§ Data items
━━━━

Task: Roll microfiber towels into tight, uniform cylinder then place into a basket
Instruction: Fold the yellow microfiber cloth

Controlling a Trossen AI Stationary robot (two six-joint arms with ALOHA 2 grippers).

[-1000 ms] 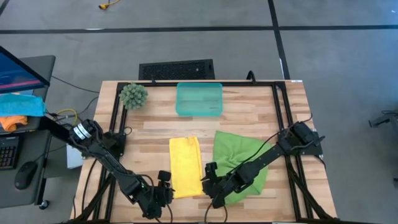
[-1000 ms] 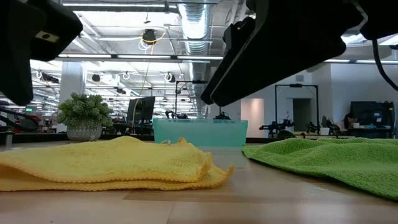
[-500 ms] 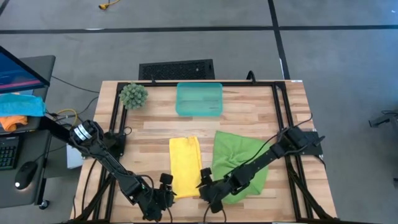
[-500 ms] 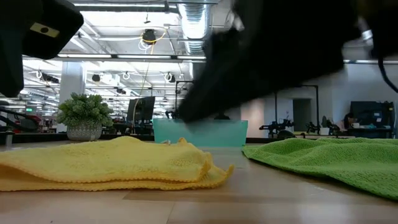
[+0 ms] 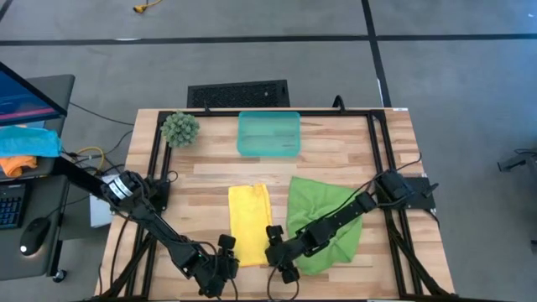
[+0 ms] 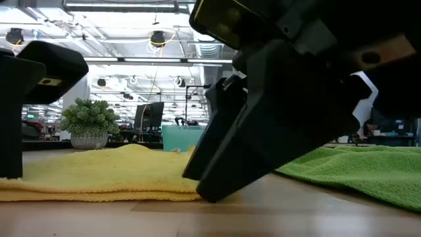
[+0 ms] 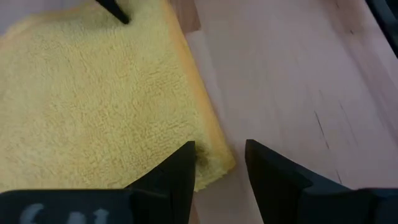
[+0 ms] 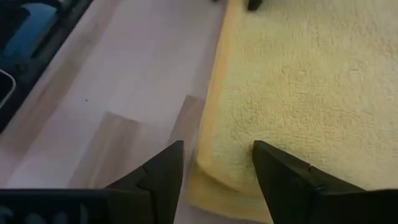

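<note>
The yellow towel (image 5: 249, 216) lies folded and flat on the wooden table, near its front edge. Beside it on the right, the lime green towel (image 5: 323, 210) lies spread out. The teal basket (image 5: 243, 134) stands at the far middle. My left gripper (image 7: 217, 167) is open, with its fingers astride the yellow towel's near left corner (image 7: 214, 155). My right gripper (image 8: 214, 169) is open, with its fingers astride the near right corner (image 8: 208, 174). Both point slantingly down and sit low over the table. My left gripper has one finger (image 7: 180, 165) over the cloth and the other over bare wood; I cannot tell whether either touches the towel. My right gripper comes slanting down from the right. In the low view its lower fingertip (image 6: 210, 192) is at the tabletop by the towel's edge; touch cannot be told.
A fuzzy green plant ball (image 5: 179, 127) stands at the far left of the table. Black frame rails (image 5: 375, 159) run along the table's sides and far edge. Bare wood lies between the towels and the basket. A desk with a screen and cloths (image 5: 25, 143) stands left of the table.
Both grippers have sunk toward the table at the yellow towel's near corners. The right one has also gone toward the table's left and tipped further down, and in the low view it now covers the towel's right corner. The towels have not moved.
</note>
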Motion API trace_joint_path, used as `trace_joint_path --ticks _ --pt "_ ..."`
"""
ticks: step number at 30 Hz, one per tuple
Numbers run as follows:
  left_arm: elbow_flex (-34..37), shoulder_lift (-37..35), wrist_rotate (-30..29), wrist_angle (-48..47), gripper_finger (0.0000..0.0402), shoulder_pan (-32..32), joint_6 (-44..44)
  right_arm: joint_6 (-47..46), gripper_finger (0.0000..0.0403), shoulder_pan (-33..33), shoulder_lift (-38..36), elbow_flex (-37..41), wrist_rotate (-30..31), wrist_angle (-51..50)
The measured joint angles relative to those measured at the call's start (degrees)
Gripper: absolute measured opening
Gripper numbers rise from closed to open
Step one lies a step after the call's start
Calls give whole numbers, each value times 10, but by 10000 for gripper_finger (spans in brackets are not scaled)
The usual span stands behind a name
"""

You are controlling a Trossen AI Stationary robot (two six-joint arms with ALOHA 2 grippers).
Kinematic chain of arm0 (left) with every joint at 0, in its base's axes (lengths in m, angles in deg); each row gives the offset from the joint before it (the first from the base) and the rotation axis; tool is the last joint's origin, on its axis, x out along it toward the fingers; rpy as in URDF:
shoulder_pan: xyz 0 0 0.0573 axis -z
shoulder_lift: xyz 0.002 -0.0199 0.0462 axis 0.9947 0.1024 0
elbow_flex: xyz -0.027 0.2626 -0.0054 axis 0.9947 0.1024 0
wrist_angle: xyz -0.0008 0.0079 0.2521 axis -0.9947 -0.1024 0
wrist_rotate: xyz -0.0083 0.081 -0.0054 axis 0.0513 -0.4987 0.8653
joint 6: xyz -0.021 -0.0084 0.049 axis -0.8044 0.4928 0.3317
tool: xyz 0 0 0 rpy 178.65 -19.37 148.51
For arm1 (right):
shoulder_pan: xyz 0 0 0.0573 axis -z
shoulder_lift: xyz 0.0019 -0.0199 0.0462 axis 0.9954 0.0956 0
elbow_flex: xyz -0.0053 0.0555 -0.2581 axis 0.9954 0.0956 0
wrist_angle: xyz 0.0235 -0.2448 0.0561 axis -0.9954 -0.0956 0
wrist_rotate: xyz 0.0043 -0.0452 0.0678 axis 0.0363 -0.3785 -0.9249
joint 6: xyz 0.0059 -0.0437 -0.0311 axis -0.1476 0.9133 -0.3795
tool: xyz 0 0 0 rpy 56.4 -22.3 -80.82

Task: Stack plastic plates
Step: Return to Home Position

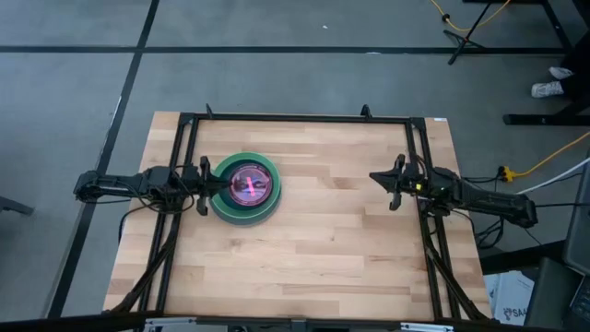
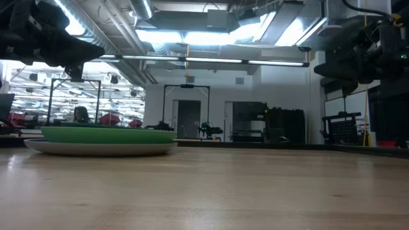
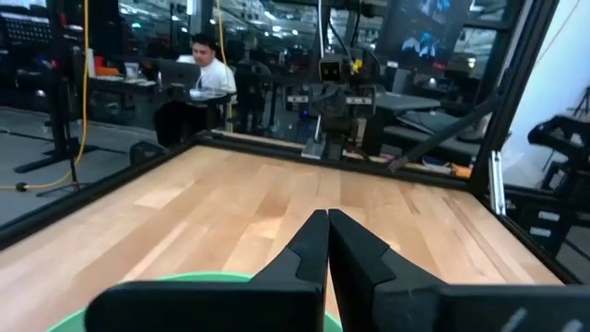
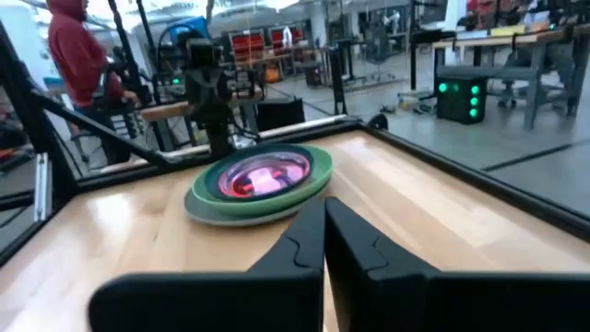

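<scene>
The plastic plates (image 1: 244, 189) stand in one stack on the table's left half: a grey plate at the bottom, green ones above it, small translucent pink and blue ones (image 4: 263, 175) nested on top. The stack (image 2: 102, 140) rests flat on the wood. My left gripper (image 1: 205, 186) is shut and hangs level above the stack's left rim (image 3: 198, 277), touching nothing. My right gripper (image 1: 395, 187) is shut too, level, at the table's right side, pointing toward the stack with nothing between its fingers (image 4: 324, 231).
A black frame (image 1: 295, 118) runs along the table's far edge and down both sides. Bare wood (image 1: 332, 231) lies between the stack and my right gripper. People show in the room beyond the table, one seated (image 3: 207, 69), one in a red hood (image 4: 83, 65).
</scene>
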Motion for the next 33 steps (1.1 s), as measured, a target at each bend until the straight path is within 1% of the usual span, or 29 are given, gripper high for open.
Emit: trace_joint_path --ticks 6,10,33 --pt "0 0 5 -3 5 0 0 0 1 0 -8 0 -38 -8" --pt "0 0 4 0 5 0 0 -27 1 0 -8 0 -41 -8" --pt "0 0 4 -2 5 0 0 -27 1 0 -8 0 -41 -10"
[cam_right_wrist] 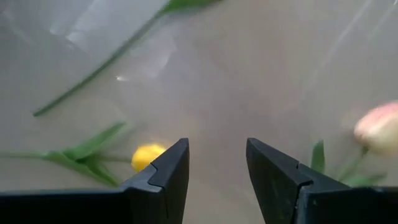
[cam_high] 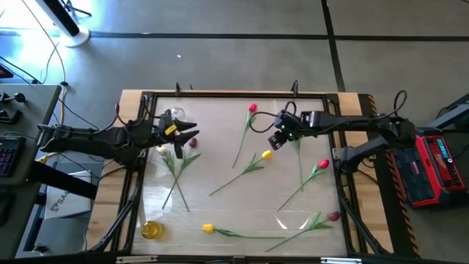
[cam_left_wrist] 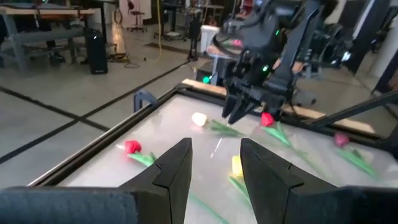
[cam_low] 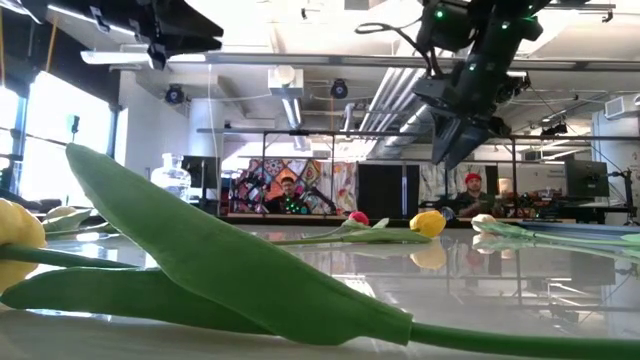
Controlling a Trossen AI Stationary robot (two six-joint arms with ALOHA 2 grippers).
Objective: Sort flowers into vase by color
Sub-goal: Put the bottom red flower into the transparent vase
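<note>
We see tulips in several colours on a pale glossy table point(cam_high: 220, 220) framed in light wood: a red-pink head point(cam_high: 253, 108) at the far edge, a yellow one point(cam_high: 266, 155) mid-table, another red one point(cam_high: 324, 164) to its right, a dark maroon one point(cam_high: 334, 216) near the front and a second yellow one point(cam_high: 208, 229) beside long green stems. A cream-white head point(cam_left_wrist: 199, 119) shows in the left wrist view. We think the small vase point(cam_high: 152, 230) at the front left is yellow-tinted glass. Both arms are dark, the left gripper point(cam_high: 192, 134) marked with a yellow patch, the right gripper point(cam_high: 274, 142) black
</note>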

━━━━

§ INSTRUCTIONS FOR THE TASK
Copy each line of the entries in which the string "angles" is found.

§ EXERCISE RESULT
The measured joint angles relative to those measured at the call's start (degrees)
Kinematic chain of arm0 (left) with every joint at 0, in its base's axes (lengths in m, angles in deg); each row gives the offset from the joint before it (the first from the base) and the rotation axis; tool is the last joint's origin, on its axis, x out along it toward the fingers; rpy as in URDF:

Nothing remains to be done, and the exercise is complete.